Down to the last line, reproduce the data below exactly.
(Material provided Opens)
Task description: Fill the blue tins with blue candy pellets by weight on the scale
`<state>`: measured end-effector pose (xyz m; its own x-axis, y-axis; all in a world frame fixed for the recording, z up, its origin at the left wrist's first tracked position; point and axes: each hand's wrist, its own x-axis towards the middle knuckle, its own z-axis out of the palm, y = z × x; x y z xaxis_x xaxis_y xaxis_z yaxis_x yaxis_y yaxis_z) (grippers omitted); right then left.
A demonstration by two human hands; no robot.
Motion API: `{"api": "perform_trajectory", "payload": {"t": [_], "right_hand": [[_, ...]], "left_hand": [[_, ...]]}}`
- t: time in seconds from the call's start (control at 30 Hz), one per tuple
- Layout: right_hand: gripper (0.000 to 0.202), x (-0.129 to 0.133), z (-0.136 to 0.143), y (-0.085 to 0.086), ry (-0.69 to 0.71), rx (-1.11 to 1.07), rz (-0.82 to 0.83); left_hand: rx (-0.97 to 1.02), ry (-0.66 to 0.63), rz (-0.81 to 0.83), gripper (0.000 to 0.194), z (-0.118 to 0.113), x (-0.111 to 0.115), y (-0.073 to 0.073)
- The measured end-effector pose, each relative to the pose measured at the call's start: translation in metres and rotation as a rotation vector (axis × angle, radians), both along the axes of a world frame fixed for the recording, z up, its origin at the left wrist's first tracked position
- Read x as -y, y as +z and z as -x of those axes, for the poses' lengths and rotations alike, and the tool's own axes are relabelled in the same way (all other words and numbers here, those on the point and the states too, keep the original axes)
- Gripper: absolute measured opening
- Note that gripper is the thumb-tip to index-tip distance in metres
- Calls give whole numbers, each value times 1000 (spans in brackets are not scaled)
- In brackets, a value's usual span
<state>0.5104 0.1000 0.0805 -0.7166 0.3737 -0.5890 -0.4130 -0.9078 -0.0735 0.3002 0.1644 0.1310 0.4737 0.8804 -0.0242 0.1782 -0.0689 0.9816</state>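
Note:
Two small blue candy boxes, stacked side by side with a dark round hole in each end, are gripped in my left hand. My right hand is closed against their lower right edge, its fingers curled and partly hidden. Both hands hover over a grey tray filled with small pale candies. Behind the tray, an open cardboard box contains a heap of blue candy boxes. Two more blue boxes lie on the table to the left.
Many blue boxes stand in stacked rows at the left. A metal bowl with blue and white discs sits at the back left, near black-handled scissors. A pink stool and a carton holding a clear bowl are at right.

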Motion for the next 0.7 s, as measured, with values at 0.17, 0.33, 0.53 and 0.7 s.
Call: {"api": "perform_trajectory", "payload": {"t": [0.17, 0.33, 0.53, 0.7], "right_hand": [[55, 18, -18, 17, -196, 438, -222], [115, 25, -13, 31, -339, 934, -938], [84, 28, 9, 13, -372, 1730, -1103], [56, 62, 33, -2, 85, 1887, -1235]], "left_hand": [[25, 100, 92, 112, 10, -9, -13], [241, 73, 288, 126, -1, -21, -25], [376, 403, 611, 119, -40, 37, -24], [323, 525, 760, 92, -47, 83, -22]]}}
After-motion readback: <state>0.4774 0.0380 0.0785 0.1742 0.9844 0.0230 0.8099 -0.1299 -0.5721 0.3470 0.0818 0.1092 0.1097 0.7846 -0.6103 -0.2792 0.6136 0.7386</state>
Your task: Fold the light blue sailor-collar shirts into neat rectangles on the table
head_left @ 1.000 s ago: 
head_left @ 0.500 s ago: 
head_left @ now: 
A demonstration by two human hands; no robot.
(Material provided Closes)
Solution to this task:
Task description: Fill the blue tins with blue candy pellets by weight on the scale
`<state>`: measured end-effector pose (xyz m; its own x-axis, y-axis; all in a world frame fixed for the recording, z up, its origin at the left wrist's first tracked position; point and axes: each hand's wrist, its own x-axis towards the middle knuckle, its own z-axis out of the palm, y = z × x; x y z xaxis_x xaxis_y xaxis_z yaxis_x yaxis_y yaxis_z) (grippers omitted); right then left.
A demonstration by two human hands; no robot.
Motion API: `{"api": "perform_trajectory", "payload": {"t": [_], "right_hand": [[_, ...]], "left_hand": [[_, ...]]}}`
- t: time in seconds from the call's start (control at 30 Hz), one per tuple
- Layout: right_hand: gripper (0.000 to 0.202), x (-0.129 to 0.133), z (-0.136 to 0.143), y (-0.085 to 0.086), ry (-0.69 to 0.71), rx (-1.11 to 1.07), rz (-0.82 to 0.83); left_hand: rx (-0.97 to 1.02), ry (-0.66 to 0.63), rz (-0.81 to 0.83), gripper (0.000 to 0.194), z (-0.118 to 0.113), x (-0.111 to 0.115), y (-0.073 to 0.073)
- The measured end-effector pose, each relative to the pose measured at the call's start: translation in metres and rotation as a rotation vector (axis × angle, radians), both along the axes of a world frame fixed for the recording, z up, its origin at the left wrist's first tracked position
- Read x as -y, y as +z and z as -x of those axes, for the poses' lengths and rotations alike, and the tool's own axes are relabelled in the same way (all other words and numbers here, those on the point and the states too, keep the original axes)
- Gripper: absolute measured opening
- Note that gripper is the thumb-tip to index-tip distance in metres
- Calls give whole numbers, each value times 1000 (spans in brackets are not scaled)
- In brackets, a value's usual span
<state>0.5104 0.1000 0.0805 -0.7166 0.3737 -0.5890 -0.4130 -0.9078 -0.0735 0.3002 0.1644 0.1310 0.4737 0.8804 -0.0242 0.1782 -0.0689 0.9816</state>
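Note:
Two small blue candy boxes, stacked side by side with a dark round hole in each end, are gripped in my left hand. My right hand is closed against their lower right edge, its fingers curled and partly hidden. Both hands hover over a grey tray filled with small pale candies. Behind the tray, an open cardboard box contains a heap of blue candy boxes. Two more blue boxes lie on the table to the left.
Many blue boxes stand in stacked rows at the left. A metal bowl with blue and white discs sits at the back left, near black-handled scissors. A pink stool and a carton holding a clear bowl are at right.
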
Motion for the next 0.7 s, as measured, with values at 0.17, 0.33, 0.53 and 0.7 s.
Call: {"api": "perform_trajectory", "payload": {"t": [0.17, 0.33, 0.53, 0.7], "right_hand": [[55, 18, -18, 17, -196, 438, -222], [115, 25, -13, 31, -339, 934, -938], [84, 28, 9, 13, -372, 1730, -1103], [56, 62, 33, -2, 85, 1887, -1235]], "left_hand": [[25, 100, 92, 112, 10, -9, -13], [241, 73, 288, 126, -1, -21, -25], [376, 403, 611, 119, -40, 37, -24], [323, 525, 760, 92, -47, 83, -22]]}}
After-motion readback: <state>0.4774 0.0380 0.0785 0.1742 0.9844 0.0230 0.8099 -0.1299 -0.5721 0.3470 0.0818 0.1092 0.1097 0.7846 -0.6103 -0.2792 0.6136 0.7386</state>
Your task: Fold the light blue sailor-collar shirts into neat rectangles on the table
head_left @ 1.000 s ago: 
head_left @ 0.500 s ago: 
head_left @ now: 
A demonstration by two human hands; no robot.

This answer has been written out in full.